[YOUR ASSIGNMENT]
Reproduce all the lines below exactly and omit the images.
+++
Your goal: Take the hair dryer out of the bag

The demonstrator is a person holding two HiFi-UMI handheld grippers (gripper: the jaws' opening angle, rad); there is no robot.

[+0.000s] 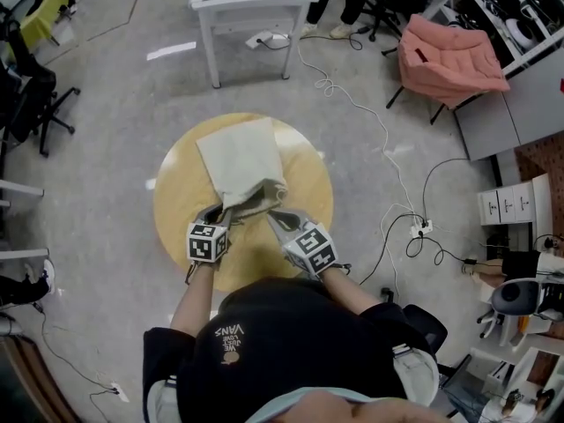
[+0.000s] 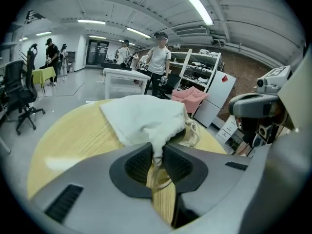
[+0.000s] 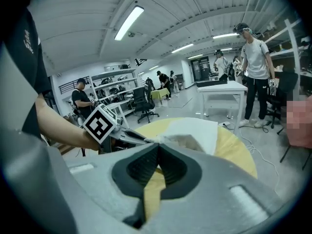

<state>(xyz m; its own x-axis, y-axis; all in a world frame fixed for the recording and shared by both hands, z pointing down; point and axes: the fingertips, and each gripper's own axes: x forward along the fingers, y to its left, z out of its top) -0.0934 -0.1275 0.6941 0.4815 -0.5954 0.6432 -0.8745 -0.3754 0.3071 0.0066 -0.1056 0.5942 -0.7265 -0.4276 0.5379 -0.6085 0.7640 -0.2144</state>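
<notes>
The left gripper pinches the bag mouth at 6 o'clock on the table. The right gripper, pressed together, sits by the other lip. Spreading the lips wide should expose the hair dryer, unseen and presumably inside.

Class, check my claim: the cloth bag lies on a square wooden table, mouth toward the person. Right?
No: the table is round, not square, as the head view shows. The cloth bag does lie on it, mouth toward the person.
</notes>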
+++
[ANSWER SPACE]
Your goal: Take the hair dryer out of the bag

The demonstrator is a person holding two HiFi-UMI handheld grippers (gripper: the jaws' opening angle, rad); there is no robot.

[+0.000s] 
[+0.000s] 
[+0.000s] 

<state>(xyz m; its own x-axis, y-axis; all in a world frame fixed for the recording and shared by both hands, z pointing down; point and axes: the fingertips, and each gripper's own axes: x forward along the fingers, y to its left, z out of its top) -0.0934 -0.1275 0.6941 0.4815 -0.5954 0.6432 -0.8745 -0.3754 0.3071 0.0066 -0.1056 0.5942 -0.7265 -0.4276 0.5379 -0.6085 0.7640 -0.2144</state>
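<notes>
The left gripper pinches the bag mouth at 6 o'clock on the table. The right gripper, pressed together, sits by the other lip. Spreading the lips wide should expose the hair dryer, unseen and presumably inside.

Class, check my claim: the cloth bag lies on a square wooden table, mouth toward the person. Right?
No: the table is round, not square, as the head view shows. The cloth bag does lie on it, mouth toward the person.
</notes>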

The output for this exercise is now complete.